With solid odontoma considerable size see thickening plot alveolar process or jaw. Sometimes there inflammation, especially in violation piece of soft tissues, covering the tumor. In some cases there is a so-called eruption of odontoma. Usually this tumor is diagnosed by chance, when I have problems during surgery tooth extraction or root, which is part of odontoma. Odontoma often find randomly and in radiography jaw.
The removal of solid TomTom conducted by type of operation vydalblivanija tooth, you need to carefully scrape the sharp spoon and the capsule surrounding the tumor. Cm. also Jaw (tumors).

X-ray diagnostics. X-ray picture follicular cysts, odontoma and adamantinoma different. Follicular cyst causes in the alveolar ridge and in the body of the jaw clearly expressed enlightenment shadow of bone substance in the form of various sizes (from 1 to more than 5 cm) area with smooth contours. With larger tumors see bloating thinning of the cortical layer of the jaw. As a rule, in the cavity cystic enlightenment facing the crown of the detainee and incorrectly located tooth (Fig. 2). In rare cases, follicular cyst may develop in the absence of the detainee of the tooth. In this case it acquires the similarity with radicular cyst, but, unlike the latter, is large and is not associated with the tip of the root caries.
Odontoma is characterized by the presence of the hearth rarefaction of bone of the alveolar process and body jaw, surrounded by a well-defined stripe sklerozirovanie bones. On the background of this center of depression, having correctly rounded shape, visible high randomly formed the beginnings of detainees and additional undeveloped teeth. According to position of odontoma teeth in the alveolar series are unavailable. The root tips neighboring odontology teeth partially rezorbiruetsa (Fig. 3).

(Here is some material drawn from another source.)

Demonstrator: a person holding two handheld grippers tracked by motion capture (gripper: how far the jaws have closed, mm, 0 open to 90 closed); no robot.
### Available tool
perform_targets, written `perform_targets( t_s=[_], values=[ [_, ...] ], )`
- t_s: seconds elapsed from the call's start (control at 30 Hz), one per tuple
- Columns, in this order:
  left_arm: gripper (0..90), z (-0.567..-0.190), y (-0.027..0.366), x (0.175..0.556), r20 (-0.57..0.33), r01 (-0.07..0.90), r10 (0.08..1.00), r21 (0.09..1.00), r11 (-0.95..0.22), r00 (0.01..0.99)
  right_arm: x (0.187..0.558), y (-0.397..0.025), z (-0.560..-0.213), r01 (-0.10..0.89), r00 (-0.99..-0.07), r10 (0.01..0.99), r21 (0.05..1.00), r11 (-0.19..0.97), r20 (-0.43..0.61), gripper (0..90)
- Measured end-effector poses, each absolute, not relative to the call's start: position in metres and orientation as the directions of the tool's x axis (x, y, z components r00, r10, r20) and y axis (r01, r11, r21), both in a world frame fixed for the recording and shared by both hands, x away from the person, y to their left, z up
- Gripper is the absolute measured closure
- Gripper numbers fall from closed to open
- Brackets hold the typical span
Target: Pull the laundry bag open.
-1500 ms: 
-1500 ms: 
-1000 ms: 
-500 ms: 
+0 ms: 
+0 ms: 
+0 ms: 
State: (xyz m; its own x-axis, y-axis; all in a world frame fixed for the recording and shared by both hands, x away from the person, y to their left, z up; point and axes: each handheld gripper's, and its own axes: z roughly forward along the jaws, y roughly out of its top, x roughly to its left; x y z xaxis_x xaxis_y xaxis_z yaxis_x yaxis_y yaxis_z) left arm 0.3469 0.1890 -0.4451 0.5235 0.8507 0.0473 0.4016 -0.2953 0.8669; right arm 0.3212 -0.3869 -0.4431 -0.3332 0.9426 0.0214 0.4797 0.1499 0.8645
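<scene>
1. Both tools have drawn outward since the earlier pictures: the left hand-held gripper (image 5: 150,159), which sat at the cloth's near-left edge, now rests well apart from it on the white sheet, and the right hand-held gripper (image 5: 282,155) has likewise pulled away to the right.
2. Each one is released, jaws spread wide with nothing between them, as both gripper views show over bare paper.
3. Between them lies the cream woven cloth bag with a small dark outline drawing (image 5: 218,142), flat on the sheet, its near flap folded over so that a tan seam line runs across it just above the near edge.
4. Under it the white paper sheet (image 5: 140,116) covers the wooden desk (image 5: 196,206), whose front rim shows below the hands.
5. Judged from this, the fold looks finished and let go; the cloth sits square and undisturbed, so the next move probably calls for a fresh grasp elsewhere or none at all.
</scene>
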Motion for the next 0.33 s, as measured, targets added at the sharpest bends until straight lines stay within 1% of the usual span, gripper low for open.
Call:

X-ray picture of adamantinoma is expressed by the presence of multichamber cystic depression, usually occupying the body of the mandible and the ascending branch. Adamantinoma detainees teeth or their germs does not contain. Picture of multichambers create bone beams, jutting out from the walls cysts in her cavity. Thinning of the cortical layer of bone swollen (Fig. 4). X-ray picture of adamantinoma requires differentiation with giant cell tumor and local manifestation giperparatireoidizm osteodystrophies. In the first case, when a single ray study of differential diagnosis is based on the biopsy, in the second case the diagnosis precise x-ray study of other bones. When giperparatireoidizm osteodystrophies defeat multiple bones, adamantinoma always a single disease. In rare cases adamantinoma can undergo malignant transformation that radiographically establish the violation of the integrity of the cortical layer and other signs of a malignant tumor of the bone (fan-shaped periosteal overlay, the destruction of bone bars inside the cyst).

Fig. 1. Adamantinoma - one of the cells of the tumor (schematically).
Fig. 2. Follicular cyst of the left half of the lower jaw. Pronounced swelling thinning of the cortical layer of the body and the ascending line of the lower jaw. The detainee and incorrectly set the third molar tooth, facing the crown in the center of the cyst.
Fig. 3. Odontoma lower jaw on the left in the area of the missing 8-th tooth and root region 7-th tooth. Large plot of depression, surrounded by clear boundaries compacted bone. On the background of depression is a separate dense areas - the beginnings of immature teeth. Swelling of the lower edge of the jaw.
Fig. 4. Adamantinoma body and the ascending line of the lower jaw bone substance which replaced multiple sites vacuum - multichamber cystic depression.